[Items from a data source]
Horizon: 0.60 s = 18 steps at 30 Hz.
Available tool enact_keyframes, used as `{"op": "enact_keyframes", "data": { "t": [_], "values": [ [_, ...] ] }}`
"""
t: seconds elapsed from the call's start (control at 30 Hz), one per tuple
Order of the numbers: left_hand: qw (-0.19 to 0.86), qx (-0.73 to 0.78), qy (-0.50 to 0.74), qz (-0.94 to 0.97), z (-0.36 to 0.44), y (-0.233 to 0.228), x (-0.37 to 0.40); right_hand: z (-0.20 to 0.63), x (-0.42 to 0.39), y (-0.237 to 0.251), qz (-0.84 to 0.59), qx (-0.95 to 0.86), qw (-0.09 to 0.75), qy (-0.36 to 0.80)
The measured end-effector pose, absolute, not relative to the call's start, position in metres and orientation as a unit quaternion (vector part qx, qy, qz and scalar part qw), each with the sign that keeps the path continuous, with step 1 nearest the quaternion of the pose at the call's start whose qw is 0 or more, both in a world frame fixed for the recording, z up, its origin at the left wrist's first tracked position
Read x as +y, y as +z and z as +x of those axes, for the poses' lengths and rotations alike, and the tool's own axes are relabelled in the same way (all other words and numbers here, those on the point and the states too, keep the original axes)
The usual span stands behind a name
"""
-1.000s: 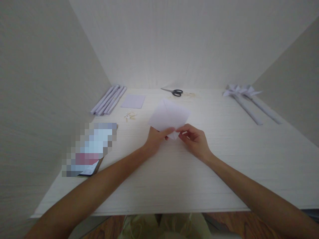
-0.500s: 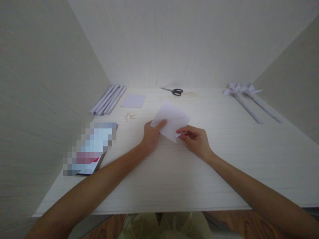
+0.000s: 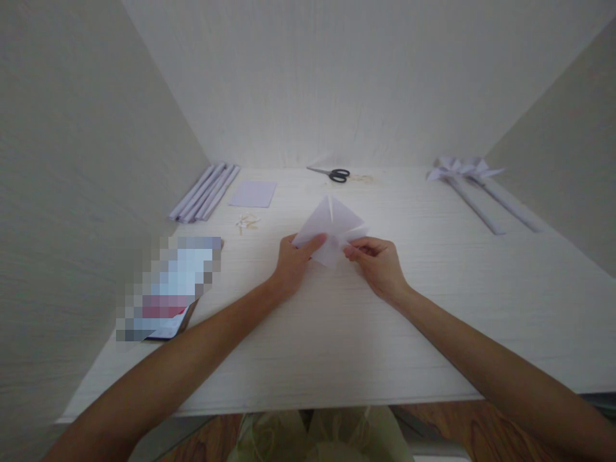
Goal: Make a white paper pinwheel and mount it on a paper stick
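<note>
Between my two hands, above the middle of the table, is a pale lilac square of paper (image 3: 326,221) with slits running in from its corners. My left hand (image 3: 297,260) pinches the paper's left side, thumb on top and the fingers underneath. At the right side, my right hand (image 3: 378,260) grips a cut corner of the same paper between thumb and fingertips. The tips of the right fingers partly cover that corner.
Scissors with black handles (image 3: 338,175) lie at the back. Rolled paper sticks (image 3: 205,192), a lilac paper stack (image 3: 253,194), small pale pieces (image 3: 247,222) and a blurred phone (image 3: 180,282) are on the left. Two paper pinwheels on sticks (image 3: 474,202) lie at right.
The paper has tilted and its slits at the far and right corners now show open. My right hand has shifted slightly up with the corner. The view has moved a little.
</note>
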<state>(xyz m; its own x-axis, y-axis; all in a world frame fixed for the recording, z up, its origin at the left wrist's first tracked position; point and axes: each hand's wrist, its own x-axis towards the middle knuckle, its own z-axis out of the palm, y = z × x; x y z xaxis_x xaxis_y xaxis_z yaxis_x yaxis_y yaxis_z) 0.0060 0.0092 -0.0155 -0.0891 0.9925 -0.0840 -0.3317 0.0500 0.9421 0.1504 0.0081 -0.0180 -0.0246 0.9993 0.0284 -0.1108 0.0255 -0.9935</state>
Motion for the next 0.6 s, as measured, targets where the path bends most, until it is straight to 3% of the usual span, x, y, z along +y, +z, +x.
{"op": "enact_keyframes", "data": {
  "t": [0.23,0.6],
  "values": [
    [0.55,0.471,0.579,0.374,0.0075,-0.0157,0.0083,0.1484,0.0063,-0.0147,-0.451,-0.488,0.512,0.545],
    [0.565,0.464,0.567,0.379,0.0108,-0.0156,0.0043,0.1505,0.008,-0.0207,-0.491,-0.524,0.502,0.483]
  ]
}}
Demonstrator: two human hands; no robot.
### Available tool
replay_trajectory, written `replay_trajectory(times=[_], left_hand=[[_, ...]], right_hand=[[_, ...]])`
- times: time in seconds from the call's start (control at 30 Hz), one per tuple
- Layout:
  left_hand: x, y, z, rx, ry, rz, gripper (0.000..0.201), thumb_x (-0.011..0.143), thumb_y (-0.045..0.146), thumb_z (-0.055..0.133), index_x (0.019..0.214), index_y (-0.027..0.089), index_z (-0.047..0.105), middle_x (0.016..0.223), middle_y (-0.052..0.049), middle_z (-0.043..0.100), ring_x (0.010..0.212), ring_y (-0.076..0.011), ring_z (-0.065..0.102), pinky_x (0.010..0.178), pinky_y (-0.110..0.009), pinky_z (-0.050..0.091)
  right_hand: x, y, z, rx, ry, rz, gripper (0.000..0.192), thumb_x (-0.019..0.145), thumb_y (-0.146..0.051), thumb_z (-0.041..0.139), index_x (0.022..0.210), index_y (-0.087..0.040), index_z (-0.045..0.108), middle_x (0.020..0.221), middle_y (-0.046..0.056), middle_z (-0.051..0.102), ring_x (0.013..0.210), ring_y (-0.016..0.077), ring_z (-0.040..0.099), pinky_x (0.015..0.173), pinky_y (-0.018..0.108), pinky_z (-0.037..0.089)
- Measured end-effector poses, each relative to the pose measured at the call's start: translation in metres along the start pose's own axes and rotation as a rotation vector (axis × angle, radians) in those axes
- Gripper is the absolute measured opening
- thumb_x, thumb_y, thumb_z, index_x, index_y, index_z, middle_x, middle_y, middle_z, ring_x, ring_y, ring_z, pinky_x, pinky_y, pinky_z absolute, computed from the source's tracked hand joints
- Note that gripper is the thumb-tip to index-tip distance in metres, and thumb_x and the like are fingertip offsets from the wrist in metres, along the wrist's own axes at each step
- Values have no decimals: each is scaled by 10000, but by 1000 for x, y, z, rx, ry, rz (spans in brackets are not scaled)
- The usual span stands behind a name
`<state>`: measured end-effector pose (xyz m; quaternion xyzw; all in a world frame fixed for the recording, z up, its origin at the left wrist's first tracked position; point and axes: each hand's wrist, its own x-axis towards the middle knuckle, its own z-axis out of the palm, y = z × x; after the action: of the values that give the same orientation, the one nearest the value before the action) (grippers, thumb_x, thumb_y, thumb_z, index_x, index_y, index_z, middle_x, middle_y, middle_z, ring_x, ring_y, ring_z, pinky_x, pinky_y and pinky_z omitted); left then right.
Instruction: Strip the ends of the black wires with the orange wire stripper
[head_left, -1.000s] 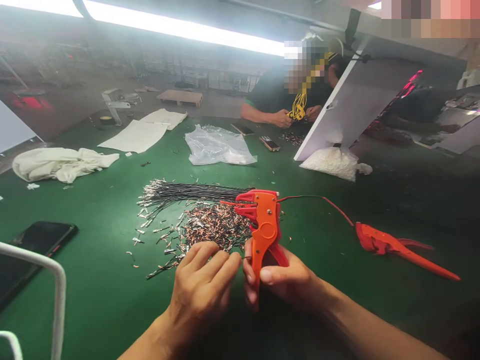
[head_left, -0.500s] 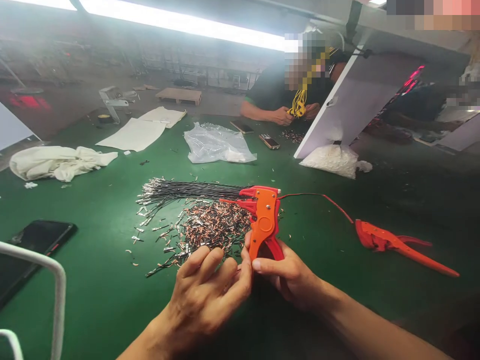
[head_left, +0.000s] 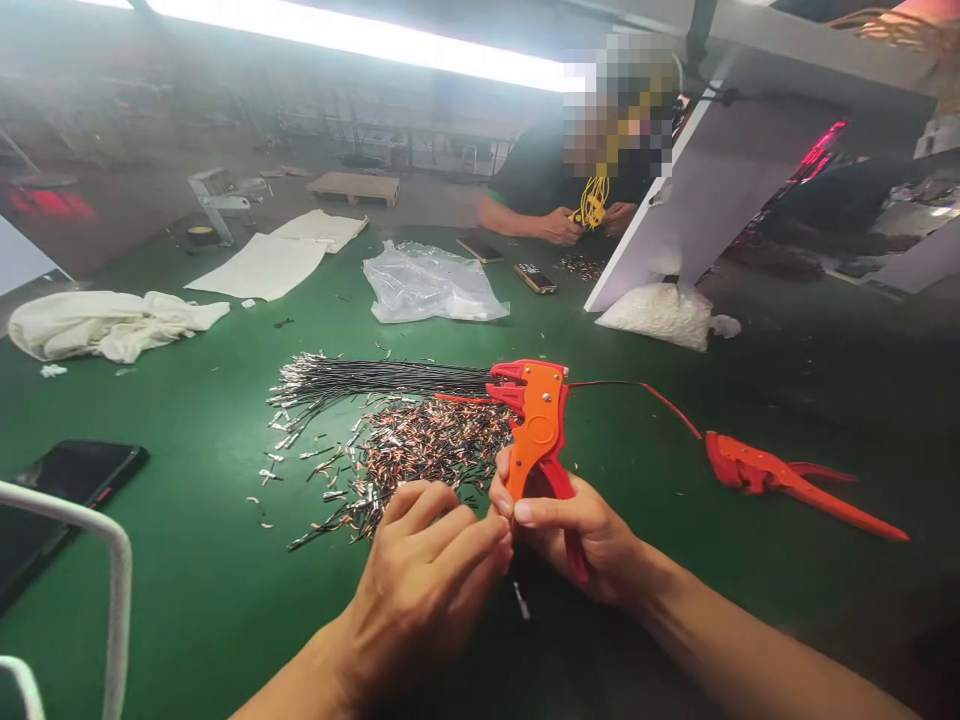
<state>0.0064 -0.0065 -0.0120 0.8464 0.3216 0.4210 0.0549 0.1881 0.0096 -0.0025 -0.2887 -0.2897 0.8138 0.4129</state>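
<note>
My right hand point(head_left: 581, 535) grips the handles of an orange wire stripper point(head_left: 536, 425), held upright with its jaws pointing left. My left hand point(head_left: 427, 580) is bunched beside it, fingertips touching the right hand's thumb; a short dark wire piece point(head_left: 519, 598) hangs below them. Whether the left fingers pinch it I cannot tell. Just beyond lies a heap of short copper-tipped wire pieces point(head_left: 420, 450) and a bundle of black wires point(head_left: 375, 380) with metal ends.
A second red stripper point(head_left: 787, 480) lies right on the green table point(head_left: 187, 580), with a red wire point(head_left: 645, 395) running to it. A phone point(head_left: 67, 480) lies left, a clear plastic bag point(head_left: 427, 285) and white cloth point(head_left: 105, 325) further back. Another person's hands point(head_left: 577, 225) work on yellow wires opposite.
The stripper has risen slightly and shifted right. My left hand closed in against my right thumb, and a short wire piece now hangs below the hands.
</note>
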Motion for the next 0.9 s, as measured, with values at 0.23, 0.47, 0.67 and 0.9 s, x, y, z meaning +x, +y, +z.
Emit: replay_trajectory(times=[0.23, 0.47, 0.67, 0.9], left_hand=[[-1, 2, 3, 105, -27, 146, 82, 892, 140, 572, 965, 148, 610, 715, -3, 653, 691, -153, 513, 728, -319, 384], [3, 3, -6, 61, 120, 120, 99, 901, 121, 529, 841, 152, 601, 706, -28, 673, 679, -144, 507, 677, -302, 416], [3, 9, 1, 105, 15, 315, 180, 787, 26, 562, 813, 203, 583, 921, -43, 731, 970, -181, 616, 915, -333, 463], [-3, 6, 15, 242, -131, 380, 195, 855, 40, 457, 810, 197, 564, 590, 34, 588, 711, -135, 564, 888, -298, 409]], right_hand=[[2, 5, 3, -35, -11, -9, 296, 699, -123, 694, 950, -178, 545, 775, -9, 575, 633, 114, 517, 551, 227, 465], [2, 13, -2, -245, -97, 33, 353, 638, -75, 562, 981, -160, 578, 687, -18, 584, 633, 138, 537, 627, 266, 469], [2, 5, 1, -39, -1, 22, 564, 534, -16, 492, 1057, -209, 578, 908, 3, 656, 781, 142, 609, 622, 206, 454], [7, 5, -4, 77, -24, 62, 593, 488, 19, 458, 1019, -193, 613, 891, 4, 676, 842, 152, 644, 774, 243, 492]])
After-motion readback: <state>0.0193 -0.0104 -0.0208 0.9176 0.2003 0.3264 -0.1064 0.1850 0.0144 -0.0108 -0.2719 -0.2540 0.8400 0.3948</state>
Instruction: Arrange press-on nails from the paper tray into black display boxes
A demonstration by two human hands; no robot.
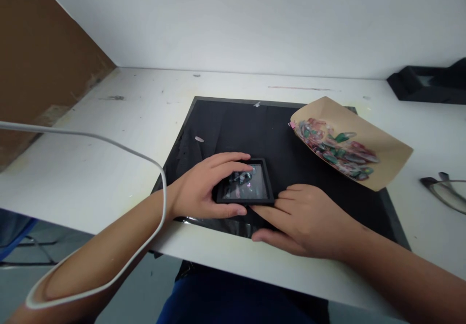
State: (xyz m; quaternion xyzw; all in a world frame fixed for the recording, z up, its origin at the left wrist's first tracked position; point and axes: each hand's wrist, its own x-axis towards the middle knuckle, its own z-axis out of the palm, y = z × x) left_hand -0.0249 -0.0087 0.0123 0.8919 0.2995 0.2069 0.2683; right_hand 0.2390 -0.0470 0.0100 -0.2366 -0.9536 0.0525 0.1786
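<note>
My left hand (pixel 204 183) holds a small black square frame (pixel 270 188), its thumb along the near edge and its fingers reaching over the far edge and inside. In the frame is a clear, shiny panel with small dark and pinkish pieces, partly covered by my fingers. My right hand (pixel 302 219) rests at the frame's near right corner. Its index fingertip touches or lies just under the near edge, the thumb is stretched apart and the other fingers are bent. Under both hands lies a black mat (pixel 243 127).
A cardboard tray (pixel 388 151) of glossy green and reddish flakes (pixel 338 151) sits on the mat's right side. Farther right are eyeglasses (pixel 447 190) and a black tape dispenser (pixel 429 83). A white cable (pixel 120 144) crosses my left forearm. One loose flake (pixel 199 139) lies on the mat.
</note>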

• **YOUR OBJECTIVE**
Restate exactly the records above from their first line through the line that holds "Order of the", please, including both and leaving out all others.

• **TASK ANSWER**
Horizon: 0.60 s = 18 steps at 30 Hz.
Available tool enact_keyframes, used as `{"op": "enact_keyframes", "data": { "t": [_], "values": [ [_, ...] ] }}`
"""
t: seconds elapsed from the call's start (control at 30 Hz), one per tuple
Order of the numbers: left_hand: qw (-0.19 to 0.86), qx (-0.73 to 0.78), qy (-0.50 to 0.74), qz (-0.94 to 0.97), z (-0.36 to 0.44), y (-0.233 to 0.228), x (-0.37 to 0.40); right_hand: z (-0.20 to 0.63), x (-0.42 to 0.39), y (-0.237 to 0.251), qz (-0.84 to 0.59), qx (-0.95 to 0.86), qw (-0.09 to 0.75), qy (-0.36 to 0.80)

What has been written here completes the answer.